One of the icons of the pre-1959 Cuba when Fidel Castro came to power, was the store El Encanto, whose windows were an obligatory stopping point on the habaneros Sunday strolls, among other things to admire wedding dress suitable for a dream wedding.
“At that time all the well-positioned individuals bought wedding dresses in El Encanto. There was nothing like them throughout Cuba,” said Eloisa Dominguez, pointing to a wooden stage and cardboard, which recreates a window from El Encanto, which includes an authentic wedding dress. The dress belongs Ana Mari White Miyares, 70. “It has a history that dates back to July 15, 1960, when I got married,” she recalls.
The reproduction is the only thing left for the exiles’ memories, because the Havana store El Encanto disappeared in a raging fire in the early hours of April 13, 1961. According to the Cuban government, the fire was caused by many of those individuals who over the years have sighed before wood and cardboard reproduction in Cuba Nostalgia. It was the dawn of the Bay of Pigs landing and the counterrevolutionaries made mischief in the streets of Havana.
The organizers of Cuba Nostalgia say that it is an event for Cubans and for all those who want to understand a little of Cuba. But besides returning to the past, for many Cuban parents and grandparents, the fair is an opportunity to show their children and grandchildren what the Cuba that they left behind was like, to familiarize them with their images, objects and souvenirs.
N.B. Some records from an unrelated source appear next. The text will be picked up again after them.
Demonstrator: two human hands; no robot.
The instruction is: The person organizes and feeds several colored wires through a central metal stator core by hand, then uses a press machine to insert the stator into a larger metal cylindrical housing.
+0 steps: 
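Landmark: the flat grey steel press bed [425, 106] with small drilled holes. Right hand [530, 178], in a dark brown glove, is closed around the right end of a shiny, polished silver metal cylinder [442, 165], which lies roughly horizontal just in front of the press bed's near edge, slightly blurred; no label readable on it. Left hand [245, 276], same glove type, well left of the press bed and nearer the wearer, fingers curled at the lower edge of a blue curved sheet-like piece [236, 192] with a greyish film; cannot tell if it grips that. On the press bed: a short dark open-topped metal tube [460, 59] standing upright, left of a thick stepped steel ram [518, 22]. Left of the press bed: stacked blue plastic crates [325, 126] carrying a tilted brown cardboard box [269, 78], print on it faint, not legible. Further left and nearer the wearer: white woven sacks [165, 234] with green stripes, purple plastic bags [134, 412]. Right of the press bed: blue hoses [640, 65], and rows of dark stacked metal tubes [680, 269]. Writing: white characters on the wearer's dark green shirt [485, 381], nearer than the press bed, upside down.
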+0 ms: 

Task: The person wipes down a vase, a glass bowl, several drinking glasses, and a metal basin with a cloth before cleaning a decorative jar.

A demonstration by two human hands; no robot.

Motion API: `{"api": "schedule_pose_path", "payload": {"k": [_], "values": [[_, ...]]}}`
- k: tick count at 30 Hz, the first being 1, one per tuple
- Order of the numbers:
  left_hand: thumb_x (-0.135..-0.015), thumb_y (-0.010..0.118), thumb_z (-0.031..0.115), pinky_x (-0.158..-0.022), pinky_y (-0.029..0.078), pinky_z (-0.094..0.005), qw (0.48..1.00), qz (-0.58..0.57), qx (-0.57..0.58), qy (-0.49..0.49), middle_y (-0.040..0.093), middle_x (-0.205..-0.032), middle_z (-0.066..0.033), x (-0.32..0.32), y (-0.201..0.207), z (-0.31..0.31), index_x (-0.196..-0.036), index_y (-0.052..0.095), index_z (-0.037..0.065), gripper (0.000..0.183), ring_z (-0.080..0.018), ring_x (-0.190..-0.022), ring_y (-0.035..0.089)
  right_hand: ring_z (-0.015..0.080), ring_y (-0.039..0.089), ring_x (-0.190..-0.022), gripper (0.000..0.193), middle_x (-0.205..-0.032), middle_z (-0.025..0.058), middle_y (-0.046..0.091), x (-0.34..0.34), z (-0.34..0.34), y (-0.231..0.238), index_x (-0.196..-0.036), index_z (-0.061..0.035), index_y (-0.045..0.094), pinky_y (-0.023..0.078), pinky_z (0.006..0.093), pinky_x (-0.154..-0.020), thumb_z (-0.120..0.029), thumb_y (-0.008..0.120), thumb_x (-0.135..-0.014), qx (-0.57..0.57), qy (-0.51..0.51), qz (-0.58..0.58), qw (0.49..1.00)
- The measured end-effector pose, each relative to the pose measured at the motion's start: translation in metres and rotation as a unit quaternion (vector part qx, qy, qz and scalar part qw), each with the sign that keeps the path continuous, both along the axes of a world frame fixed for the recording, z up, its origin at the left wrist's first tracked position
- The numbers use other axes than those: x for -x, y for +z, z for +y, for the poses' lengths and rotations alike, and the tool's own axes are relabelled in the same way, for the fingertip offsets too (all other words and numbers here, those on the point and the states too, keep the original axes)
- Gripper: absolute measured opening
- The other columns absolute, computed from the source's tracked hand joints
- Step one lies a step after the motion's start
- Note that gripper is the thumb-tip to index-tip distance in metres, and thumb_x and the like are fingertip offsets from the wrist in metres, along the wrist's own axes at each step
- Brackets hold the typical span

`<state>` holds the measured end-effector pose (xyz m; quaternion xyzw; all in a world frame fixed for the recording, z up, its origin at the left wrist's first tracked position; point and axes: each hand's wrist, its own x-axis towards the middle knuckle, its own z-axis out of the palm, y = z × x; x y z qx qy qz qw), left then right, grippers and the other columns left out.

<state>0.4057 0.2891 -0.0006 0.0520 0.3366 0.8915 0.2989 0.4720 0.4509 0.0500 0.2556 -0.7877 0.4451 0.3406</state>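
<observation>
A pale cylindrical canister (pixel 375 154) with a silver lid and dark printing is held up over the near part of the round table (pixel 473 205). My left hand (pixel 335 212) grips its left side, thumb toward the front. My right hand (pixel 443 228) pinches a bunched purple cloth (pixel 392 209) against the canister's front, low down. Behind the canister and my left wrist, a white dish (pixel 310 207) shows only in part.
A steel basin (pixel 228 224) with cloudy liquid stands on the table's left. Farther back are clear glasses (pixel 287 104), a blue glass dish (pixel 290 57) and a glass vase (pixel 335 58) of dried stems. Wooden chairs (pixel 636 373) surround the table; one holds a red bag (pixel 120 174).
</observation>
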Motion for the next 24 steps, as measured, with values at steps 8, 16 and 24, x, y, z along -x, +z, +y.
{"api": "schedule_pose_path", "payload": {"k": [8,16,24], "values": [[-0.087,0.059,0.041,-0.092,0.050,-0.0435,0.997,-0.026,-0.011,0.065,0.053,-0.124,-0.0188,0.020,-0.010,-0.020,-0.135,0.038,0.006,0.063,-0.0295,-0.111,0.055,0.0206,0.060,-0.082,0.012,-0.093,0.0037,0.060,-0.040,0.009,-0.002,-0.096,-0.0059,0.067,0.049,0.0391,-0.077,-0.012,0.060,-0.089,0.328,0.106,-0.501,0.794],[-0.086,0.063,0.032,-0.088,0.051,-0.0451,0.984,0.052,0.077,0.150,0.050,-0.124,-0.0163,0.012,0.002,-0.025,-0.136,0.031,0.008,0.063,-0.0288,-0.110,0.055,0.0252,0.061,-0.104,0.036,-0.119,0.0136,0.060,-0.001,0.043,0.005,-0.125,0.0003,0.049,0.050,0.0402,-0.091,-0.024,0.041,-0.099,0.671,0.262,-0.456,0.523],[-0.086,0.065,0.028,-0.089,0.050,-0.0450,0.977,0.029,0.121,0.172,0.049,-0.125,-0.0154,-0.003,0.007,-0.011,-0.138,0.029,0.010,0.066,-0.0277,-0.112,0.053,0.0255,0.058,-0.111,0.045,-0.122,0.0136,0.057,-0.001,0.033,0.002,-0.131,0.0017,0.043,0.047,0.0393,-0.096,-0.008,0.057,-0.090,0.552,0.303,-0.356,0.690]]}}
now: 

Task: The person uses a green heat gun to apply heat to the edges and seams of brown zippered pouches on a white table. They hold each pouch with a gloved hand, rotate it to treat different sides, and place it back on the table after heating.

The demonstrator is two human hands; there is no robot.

“People have told me that this is a bit ‘picúo’ (ridiculous). For me it is the way of making sure that my grandchildren have a real image of the country where I lived. What we have here no longer exists and will never be regained. The Cuba of yesterday has disappeared. We only have this, “said Fernando Gonzalez Cuesta, a pensioner in the municipality of the city of Miami.
The environment of Cuba Nostalgia can have a start that is lost in time but also has a well-defined end point. It begins when the Taino Indians inhabited the island and runs until January 1959 when the Cuban Revolution came to power and, for many, it was all over. After that there’s nothing more there.
Cuba Nostalgia is a huge mausoleum of a culture that refuses to go away and barely manages to survive immersed in memories lost in the corner of a memory that remains with the illusion that ‘everything was better in the past’. It is also a way of, and why not?, of exercising a sense of ‘cubanness’, of continuing to be a patriot.
It is also the only place where you can return to ‘walk’ along the Havana Malecón although in this case, is a huge wooden stage and cardboard that has to be repaired every year because, between fairs, the termites sate their hunger.